55% accuracy is only slightly better than guessing, so let's try some models to reach higher accuracy.

## ⏸  DETOUR: Scikit-Learn classifiers
The Scikit_Learn library provides several options for classifiers.  Some common choices for simple classification tasks are shown below:

* `LogisticRegression` - A linear classifer using logistic regression.
* `KNeighborsClassifier` - K-Nearest Neighbors classification.
* `SVC` - Support Vector Classifier (uses a Support Vector Machine model).
* `DecisionTreeClassifier` - A decision tree classifier.
* `RandomForestClassifier` - A random forest classifier.
* `AdaBoostClassifier` - Adaptive Boosting (AdaBoost) ensemble classifier.
* `GaussianNB` - Naive Bayes' classifer assuming Gaussian distributions.
* `GaussianProcessClassifier` - Gaussian process classification (GPC) based on Laplace approximation.
* `LinearDiscriminantAnalysis` - Linear discriminant analysis (LDA) classifier.
* `QuadraticDiscriminantAnalysis` - Quadratic discriminant analysis (QDA) classifier.
* `MLPClassifier` - Multi-Layer Perceptron (neural network) classifier.

Check the References for a link to the comparison of these tools.

Note that the list above is not comprehensive, as Scikit-Learn provides many more variations and more advanced models.  A more comprehensive list can be seen in this StackOverflow answer: <https://stackoverflow.com/a/54988354>.

## Choosing a Classification Model

With so many options available, how do we choose a model?

* "_Principle of Parsimony_" - Given more than one model with similar performance, the simpler model is likely the best choice.
* _Know your model._ Choose a model that fits the dataset.
  * Some models work better with _catgorical_ data (values that are not continuous numbers); some make assumptions about the distributions of the underlying data, etc.
  * Before applying a new model, be sure to read about any assumptions it makes, and what the expectations are for data format.

**What do we know about our Banknote dataset?**

* There are only two classes.  (It is a binary classification problem.)
* All variables (except the class label) are continuous numeric values.


**What models might be good to try?**


## Train / Test Split

Before we get ahead of ourselves, let's make sure we have a way of **_evaluating_** our model's performance once we have trained it.  To do that fairly, we have to set aside some of the data to serve as a _test set_.  Our model will never get to see those values until we are ready to evaluate its performance.

There are many ways to do this, but let's keep it simple for now:  We will select 20% of the total dataset, but we will do it so that the positive/negative balance (or imbalance) from the full dataset is retained.  To help do this with no guesswork, let's use the `StratifiedSplit` tool from Scikit-Learn.

The `splitter.split()` function is designed to be used in a loop.  We don't actually want that (we just want one split), so we are using the `next()` function to ask for just the first set of splits.

In [None]:
splitter = sklearn.model_selection.StratifiedShuffleSplit(test_size=0.2, random_state=2023)  # test_size sets the ratio of testing examples (20%)
train_set, test_set = next(splitter.split(X, y))

## A simple linear model

Now that we have created a train/test split, let's train a model. 

For this example, let's pick the simplest classification model:  _logistic regression_.  Logistic regression models are really just simple linear regression models but applied in a classification context.  The model "learns" (by fitting the training data) a linear function that produces a hyperplane that best splits the data into the two classes (positive on one side, negative on the other).

The logistic regression model is available in Scikit-Learn by using the `sklearn.linear_model.LogisticRegression` class.
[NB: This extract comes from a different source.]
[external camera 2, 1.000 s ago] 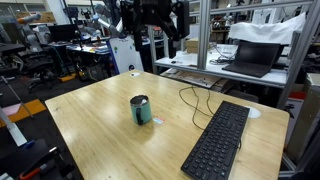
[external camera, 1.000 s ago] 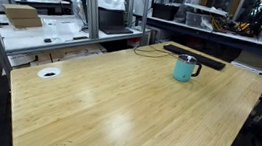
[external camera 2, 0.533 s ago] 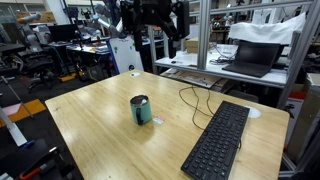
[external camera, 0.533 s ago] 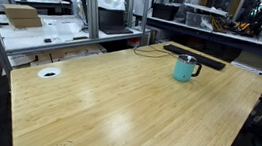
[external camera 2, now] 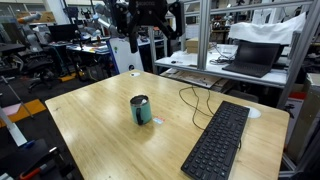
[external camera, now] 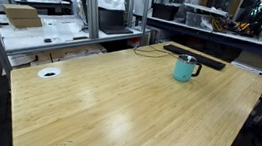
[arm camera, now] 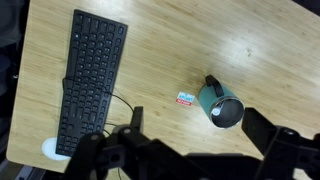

Check the references for the link to the documentation for this function.

The first line declares an initialized the model (using all default parameters), and the second line fits the model to our observed training data.

Notice the use of the indices we created with the train/test splitter above.  This selects only those rows associated with the _train_ partition from the full datasest.

🏀       NOW IT'S YOUR TURN:

In [None]:
# now define the model using sklearn.linear_model.LogisticRegression()
model = 

# and fit it to our training data
model.fit(X[train_set], y[train_set])

## Predicting Classes- Two Options
Now that we have declared and fit the model, let's use it to make predictions.  The `LogisticRegression` object has two possible ways to do this:

* `.predict()` method - predicts the class the example most likely belongs to. This is a method for binary classification. The function will assign a predicted class to each observation.
* `.predict_proba()` method - predicts the probability that the example belongs to each possible class. This is one of the ways we can use regression for classification. The function will assign a numerical probability, between 0 and 1, that each observation belongs to the given classes. So if a probability is above 0.5, it most likely belongs in that class. If it's below 0.5, it most likey does not belong in that class.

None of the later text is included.